— About this task —
Nothing but the pictures is dropped; write out all the remaining data below exactly.

— Data —
————
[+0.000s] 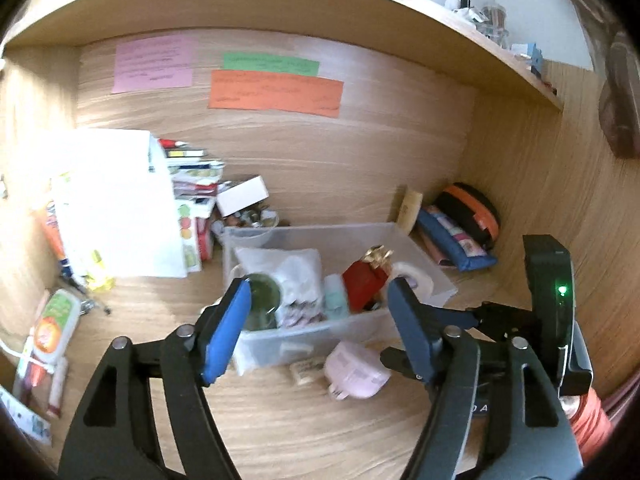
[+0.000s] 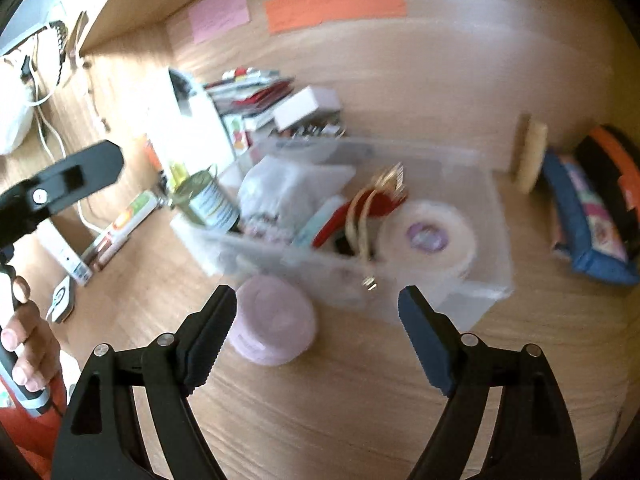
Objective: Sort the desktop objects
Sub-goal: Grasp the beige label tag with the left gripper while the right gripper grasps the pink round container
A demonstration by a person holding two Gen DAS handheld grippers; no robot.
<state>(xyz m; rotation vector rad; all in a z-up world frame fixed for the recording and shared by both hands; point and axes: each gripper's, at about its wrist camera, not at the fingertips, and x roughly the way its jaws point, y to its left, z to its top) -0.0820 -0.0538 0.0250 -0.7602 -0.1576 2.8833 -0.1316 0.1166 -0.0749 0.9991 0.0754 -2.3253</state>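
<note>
A clear plastic bin [image 1: 436, 280] [image 2: 492, 184] stands on the wooden desk. It holds a green jar [image 1: 262, 292] [image 2: 208, 200], a white bag [image 1: 288, 268], a red box with gold trim [image 1: 366, 280] [image 2: 380, 200] and a tape roll [image 1: 416, 276] [image 2: 430, 236]. A pink round case [image 1: 356, 372] [image 2: 274, 330] lies on the desk just in front of the bin. My left gripper [image 1: 320, 320] is open and empty, above the bin's near edge. My right gripper [image 2: 318, 336] is open and empty, just short of the pink case.
A stack of papers and books [image 1: 120, 204] stands at the left. A blue pouch [image 1: 456, 240] [image 2: 580, 216] and a black and orange case [image 1: 476, 208] lie at the right. Small packets [image 1: 52, 328] lie at the left edge. A shelf [image 1: 280, 4] runs overhead.
</note>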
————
— Task result —
[+0.000s] 
[+0.000s] 
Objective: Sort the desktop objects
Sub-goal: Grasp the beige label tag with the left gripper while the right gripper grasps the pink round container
A demonstration by a person holding two Gen DAS handheld grippers; no robot.
<state>(xyz m; rotation vector rad; all in a z-up world frame fixed for the recording and shared by both hands; point and axes: each gripper's, at about its wrist camera, not at the fingertips, and x roughly the way its jaws point, y to its left, z to its top) -0.0820 -0.0538 0.0250 -0.7602 -0.1576 2.8833 -0.1316 0.1166 -0.0749 0.9991 0.0754 -2.3253</state>
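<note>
A clear plastic bin [image 1: 436, 280] [image 2: 492, 184] stands on the wooden desk. It holds a green jar [image 1: 262, 292] [image 2: 208, 200], a white bag [image 1: 288, 268], a red box with gold trim [image 1: 366, 280] [image 2: 380, 200] and a tape roll [image 1: 416, 276] [image 2: 430, 236]. A pink round case [image 1: 356, 372] [image 2: 274, 330] lies on the desk just in front of the bin. My left gripper [image 1: 320, 320] is open and empty, above the bin's near edge. My right gripper [image 2: 318, 336] is open and empty, just short of the pink case.
A stack of papers and books [image 1: 120, 204] stands at the left. A blue pouch [image 1: 456, 240] [image 2: 580, 216] and a black and orange case [image 1: 476, 208] lie at the right. Small packets [image 1: 52, 328] lie at the left edge. A shelf [image 1: 280, 4] runs overhead.
</note>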

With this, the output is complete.